© JUNGE FREIHEIT Verlag GmbH & Co. www.jungefreiheit.de 19/15 / 01. Mai 2015

Prinzip Hoffnung
Linksextremismus: Trotz der eskalierten Gewalt bei den „Blockupy“-Protesten in Frankfurt am Main hofft die Berliner Polizei auf einen friedlichen 1. Mai
Felix Lehmann

Trotz Gewaltdrohungen aus der linken Szene sieht die Berliner Polizei den Mai-Demonstrationen gelassen entgegen. Auf einer Pressekonferenz vergangenen Freitag gab Innensenator Frank Henkel (CDU) einen Ausblick auf die Sicherheitslage zur Walpurgisnacht und für den 1. Mai. Trotz vereinzelter Drohungen, die im Vorfeld veröffentlicht wurden, sei die Polizei auf alle Eventualitäten vorbereitet. „Wir sind gelassen, aber wir sind nicht nachlässig“, gab Henkel zu Protokoll.

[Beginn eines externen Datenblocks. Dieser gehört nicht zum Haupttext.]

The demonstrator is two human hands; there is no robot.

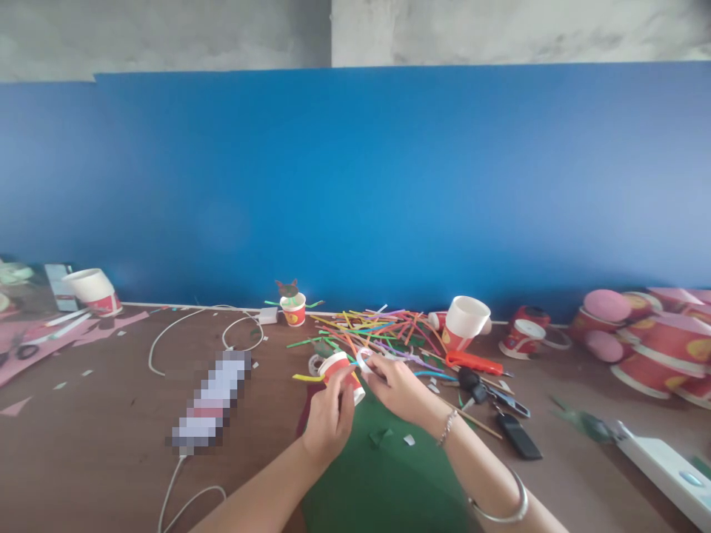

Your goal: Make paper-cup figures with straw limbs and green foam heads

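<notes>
My left hand (330,418) is closed around a small red-and-white paper cup (334,363), which is tilted on its side above the green sheet (389,474). A yellow strip (309,378) sticks out from the cup's left side. Close by on the right, my right hand (397,385) pinches a white ring that looks like a roll of tape (364,360). A bit of blue shows between the cup and the ring. The fingers hide part of both things.
Behind the hands lies a pile of coloured sticks (383,329). A decorated cup (293,309), stacked cups (465,322), an orange cutter (475,363), keys (492,392), a phone (211,403) with its cable, scissors (25,349) and a glue gun (666,466) surround them. A blue partition (355,185) stands behind.
</notes>
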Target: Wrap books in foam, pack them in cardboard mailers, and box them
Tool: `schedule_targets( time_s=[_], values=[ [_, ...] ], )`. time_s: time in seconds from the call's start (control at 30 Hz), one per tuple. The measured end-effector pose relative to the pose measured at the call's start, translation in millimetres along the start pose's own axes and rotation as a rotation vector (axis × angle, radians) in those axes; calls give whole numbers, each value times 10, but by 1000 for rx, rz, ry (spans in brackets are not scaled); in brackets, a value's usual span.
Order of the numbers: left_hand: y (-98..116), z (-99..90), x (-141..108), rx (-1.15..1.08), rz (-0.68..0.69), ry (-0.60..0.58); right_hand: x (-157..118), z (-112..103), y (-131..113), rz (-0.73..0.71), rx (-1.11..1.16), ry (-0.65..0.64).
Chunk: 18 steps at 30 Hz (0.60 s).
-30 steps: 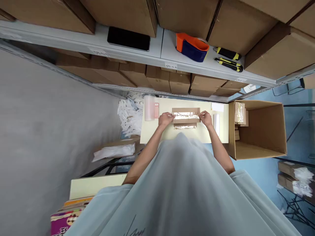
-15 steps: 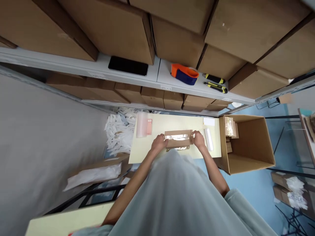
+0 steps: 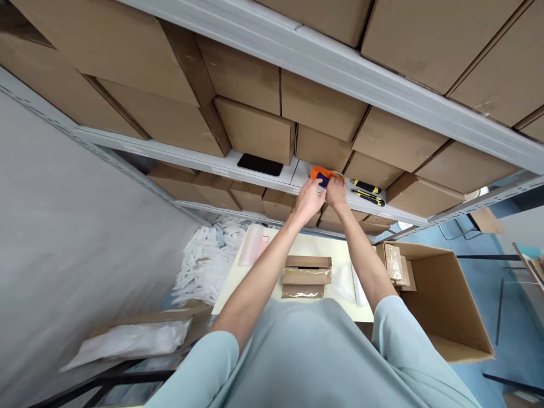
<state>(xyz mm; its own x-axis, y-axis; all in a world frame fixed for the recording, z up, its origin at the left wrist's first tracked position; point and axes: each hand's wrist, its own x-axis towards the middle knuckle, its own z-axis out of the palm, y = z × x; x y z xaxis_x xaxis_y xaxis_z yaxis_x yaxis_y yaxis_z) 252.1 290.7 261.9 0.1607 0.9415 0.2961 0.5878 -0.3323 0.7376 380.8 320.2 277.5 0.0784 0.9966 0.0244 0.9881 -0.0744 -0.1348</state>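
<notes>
On the shelf in front of me lies an orange and dark blue tape dispenser [image 3: 317,171]. My right hand [image 3: 337,191] reaches up to it, fingers closed over its right part and hiding some of it. Beside it, my left hand [image 3: 311,195] is at the dispenser's front left edge, thumb and fingers apart; whether it touches the dispenser is hard to see. Below my arms, a small cardboard box [image 3: 306,276] rests on the pale table [image 3: 272,317], with shiny clear tape across it and neither hand on it.
Right of the dispenser lie yellow and black utility knives [image 3: 368,197]; left of it, a black phone-like slab [image 3: 260,165]. Cardboard boxes [image 3: 255,133] fill the shelves. A large open carton [image 3: 450,306] stands right of the table. A clear plastic roll [image 3: 251,245] lies at the table's left.
Both hands have left the small box on the table and moved up and forward to the tape dispenser on the shelf. The view has tilted up.
</notes>
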Motion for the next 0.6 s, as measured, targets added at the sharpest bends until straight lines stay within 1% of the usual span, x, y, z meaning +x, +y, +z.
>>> schedule_targets(
  time_s=[0.1,0.13,0.2,0.23,0.3,0.37,0.4,0.47,0.5,0.53,0.6],
  values=[
    [-59,29,-261,-67,-67,-5,-22,23,58,-2,51,-31],
    [-91,32,-373,-107,-91,4,-73,29,97,-5,119,-23],
    [-144,18,-637,-226,-114,57,-280,70,176,-20,358,31],
    [-156,3,-793,-297,-111,96,-445,111,207,-34,523,64],
    [-143,-43,-1150,-424,-87,166,-897,226,233,-70,887,96],
    [-84,-102,-1538,-479,-65,176,-1448,345,207,-105,1206,76],
    [-46,-133,-1726,-482,-61,162,-1725,393,177,-92,1306,47],
    [29,-196,-2064,-457,-74,122,-2212,455,103,-34,1416,5],
    [57,-226,-2204,-438,-89,95,-2406,472,67,-2,1444,-20],
    [77,-253,-2324,-419,-108,64,-2563,485,37,26,1462,-44],
    [89,-299,-2501,-394,-141,-24,-2778,508,3,66,1489,-97]
  ],
)
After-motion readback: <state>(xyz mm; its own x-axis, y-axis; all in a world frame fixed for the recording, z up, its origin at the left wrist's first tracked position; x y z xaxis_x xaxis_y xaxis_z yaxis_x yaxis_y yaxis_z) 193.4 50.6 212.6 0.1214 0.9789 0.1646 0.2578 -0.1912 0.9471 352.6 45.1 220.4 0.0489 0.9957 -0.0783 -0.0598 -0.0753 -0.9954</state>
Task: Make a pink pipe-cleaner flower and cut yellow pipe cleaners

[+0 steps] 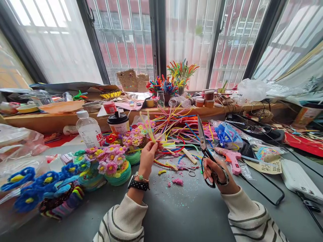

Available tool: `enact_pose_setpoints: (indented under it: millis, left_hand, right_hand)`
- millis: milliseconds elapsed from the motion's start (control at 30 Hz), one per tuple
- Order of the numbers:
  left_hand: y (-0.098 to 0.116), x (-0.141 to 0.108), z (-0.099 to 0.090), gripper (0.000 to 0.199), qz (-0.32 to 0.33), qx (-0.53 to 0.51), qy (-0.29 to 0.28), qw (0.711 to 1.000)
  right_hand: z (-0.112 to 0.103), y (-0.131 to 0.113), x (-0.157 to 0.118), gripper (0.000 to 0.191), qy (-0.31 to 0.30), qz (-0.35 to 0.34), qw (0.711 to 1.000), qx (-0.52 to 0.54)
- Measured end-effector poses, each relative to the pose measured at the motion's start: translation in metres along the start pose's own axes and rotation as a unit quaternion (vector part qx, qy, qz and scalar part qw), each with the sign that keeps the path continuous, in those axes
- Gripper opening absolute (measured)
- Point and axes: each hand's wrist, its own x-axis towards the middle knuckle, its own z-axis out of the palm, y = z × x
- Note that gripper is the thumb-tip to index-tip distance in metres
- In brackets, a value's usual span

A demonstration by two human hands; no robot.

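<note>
My left hand point(149, 155), with a watch and bracelet at the wrist, pinches a small bunch of pale yellow pipe cleaners point(150, 129) that fan upward. In my right hand point(216, 171) is a large pair of scissors point(202, 134) with black handles, its blades pointing up and nearly closed. The blades stand apart from the bunch. Behind both hands lies a heap of multicoloured pipe cleaners point(176, 122). Pink pipe-cleaner flowers point(112, 159) in a green pot are left of my left hand. Small scissors point(191, 171) and pink fluff point(177, 182) lie on the grey table between the hands.
Blue pipe-cleaner flowers point(47, 181) stand at the left. Behind them are a plastic bottle point(88, 129) and a lidded cup point(118, 124). At right lie a pink glue gun point(232, 159), its black cable and a white power bank point(300, 179). Jars point(209, 97) line the windowsill.
</note>
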Motion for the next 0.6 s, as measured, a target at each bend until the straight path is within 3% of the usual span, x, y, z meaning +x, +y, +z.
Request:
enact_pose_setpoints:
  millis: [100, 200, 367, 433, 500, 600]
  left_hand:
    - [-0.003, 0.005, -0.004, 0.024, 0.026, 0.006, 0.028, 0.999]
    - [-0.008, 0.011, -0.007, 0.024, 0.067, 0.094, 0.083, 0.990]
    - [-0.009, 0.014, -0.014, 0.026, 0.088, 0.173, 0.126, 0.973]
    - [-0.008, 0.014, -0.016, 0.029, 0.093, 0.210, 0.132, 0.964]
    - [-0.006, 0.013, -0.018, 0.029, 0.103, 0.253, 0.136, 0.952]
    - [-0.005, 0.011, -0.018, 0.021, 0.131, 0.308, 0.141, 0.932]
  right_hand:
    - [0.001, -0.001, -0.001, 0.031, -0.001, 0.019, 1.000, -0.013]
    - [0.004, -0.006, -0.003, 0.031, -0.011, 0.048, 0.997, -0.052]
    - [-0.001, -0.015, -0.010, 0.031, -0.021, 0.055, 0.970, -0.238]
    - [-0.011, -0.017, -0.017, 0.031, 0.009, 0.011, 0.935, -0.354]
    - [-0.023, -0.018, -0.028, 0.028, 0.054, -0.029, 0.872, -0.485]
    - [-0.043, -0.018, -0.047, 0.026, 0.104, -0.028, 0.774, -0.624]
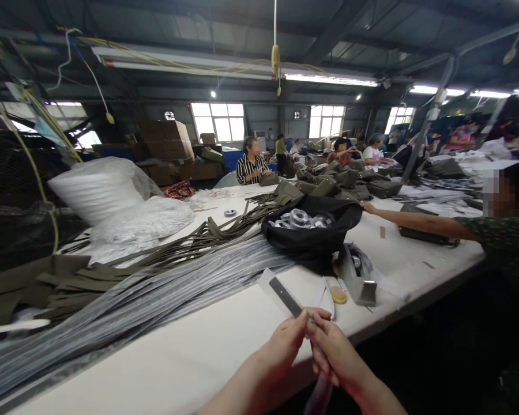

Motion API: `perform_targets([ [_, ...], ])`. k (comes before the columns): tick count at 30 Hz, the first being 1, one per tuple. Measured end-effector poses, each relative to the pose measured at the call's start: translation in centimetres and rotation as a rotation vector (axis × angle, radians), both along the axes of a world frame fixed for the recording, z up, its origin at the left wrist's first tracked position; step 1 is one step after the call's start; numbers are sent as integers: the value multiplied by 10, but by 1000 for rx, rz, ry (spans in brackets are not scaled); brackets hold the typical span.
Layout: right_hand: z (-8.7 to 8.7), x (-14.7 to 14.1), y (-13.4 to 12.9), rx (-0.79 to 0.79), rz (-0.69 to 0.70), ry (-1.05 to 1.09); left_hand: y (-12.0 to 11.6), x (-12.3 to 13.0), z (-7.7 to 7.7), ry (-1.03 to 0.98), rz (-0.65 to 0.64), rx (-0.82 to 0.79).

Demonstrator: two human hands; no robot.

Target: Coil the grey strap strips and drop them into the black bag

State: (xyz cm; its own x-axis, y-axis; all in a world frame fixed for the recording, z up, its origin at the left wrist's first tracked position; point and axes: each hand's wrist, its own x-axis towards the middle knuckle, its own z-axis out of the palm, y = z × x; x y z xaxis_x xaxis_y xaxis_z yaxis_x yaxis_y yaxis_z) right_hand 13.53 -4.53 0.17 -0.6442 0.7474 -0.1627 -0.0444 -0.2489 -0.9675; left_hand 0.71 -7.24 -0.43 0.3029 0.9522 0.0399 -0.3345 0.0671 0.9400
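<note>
Both my hands meet near the table's front edge, fingers closed around one flat grey-brown strap (284, 295). My left hand (286, 335) pinches it from the left. My right hand (335, 349) wraps it just below, its fingers bent over the strap. The strap's far end points up and left over the white table (164, 357). A pale, thin band (320, 397) hangs under my right hand, and I cannot tell whether it is joined to the strap. Just beyond the fingers lie a white strip (327, 300), a small yellow round object (339, 295) and a tape dispenser (358, 276).
A black bag (311, 245) of tape rolls stands ahead. Long grey strips (155, 288) and olive straps (216, 230) cover the left. White bagged material (108, 190) is piled behind. At right, another person's arm (419, 219) reaches toward the bag. Olive pieces (346, 178) heap farther back.
</note>
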Motion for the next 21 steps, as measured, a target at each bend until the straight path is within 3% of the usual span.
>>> perform_targets([
  [3, -3, 4, 3, 54, 14, -37, -1, -2, -4, -47, 14, -19],
  [6, -5, 13, 7, 175, -5, -120, 1, -18, 3, -179, -36, -35],
  [8, -3, 22, 9, 376, -40, -234, 6, -42, 14, -282, -46, -55],
  [10, -1, 33, 9, 677, -46, -377, 12, -69, 23, -321, -46, -104],
  [12, 0, 42, 9, 982, 1, -518, 16, -90, 27, -236, -121, -196],
  [16, -8, 51, 9, 1396, 51, -715, 14, -94, 13, 100, -518, -369],
  [18, -13, 52, 11, 1515, 23, -737, 10, -85, 4, 242, -636, -420],
  [21, -18, 54, 17, 1552, -40, -695, 4, -75, 0, 301, -612, -504],
])
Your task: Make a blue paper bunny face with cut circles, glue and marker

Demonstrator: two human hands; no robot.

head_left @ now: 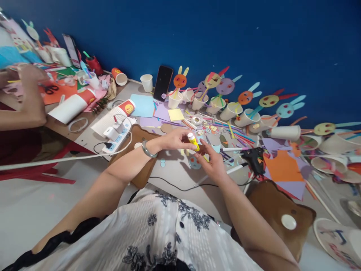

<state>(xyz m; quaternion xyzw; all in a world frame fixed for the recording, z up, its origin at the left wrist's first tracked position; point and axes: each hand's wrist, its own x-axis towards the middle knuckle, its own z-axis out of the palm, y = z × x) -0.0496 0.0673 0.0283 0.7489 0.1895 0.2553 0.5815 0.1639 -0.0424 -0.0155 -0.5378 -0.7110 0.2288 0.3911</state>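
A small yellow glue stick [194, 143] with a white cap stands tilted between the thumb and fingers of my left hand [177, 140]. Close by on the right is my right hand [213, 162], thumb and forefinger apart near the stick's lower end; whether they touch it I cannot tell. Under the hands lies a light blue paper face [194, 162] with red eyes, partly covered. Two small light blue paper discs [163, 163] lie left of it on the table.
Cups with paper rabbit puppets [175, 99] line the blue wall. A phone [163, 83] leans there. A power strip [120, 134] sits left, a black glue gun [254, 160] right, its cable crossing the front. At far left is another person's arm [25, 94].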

Daß es tatsächlich friedlich bleibt, muß nach den Erfahrungen der vergangenen Jahre bezweifelt werden. Allein zur traditionellen linksextremistischen „Revolutionären 1. Mai-Demo“ werden bis zu 20.000 Teilnehmer erwartet. Angesichts der aktuellen Debatte über die Flüchtlingspolitik könnten linksextreme Gruppen sogar noch stärker mobilisieren als erwartet, befürchten Experten. Doch der Polizei lägen noch keine Erkenntnisse zur Mobilisierung linker Aktivisten vor, gab Einsatzleiter Michael Kröner bekannt.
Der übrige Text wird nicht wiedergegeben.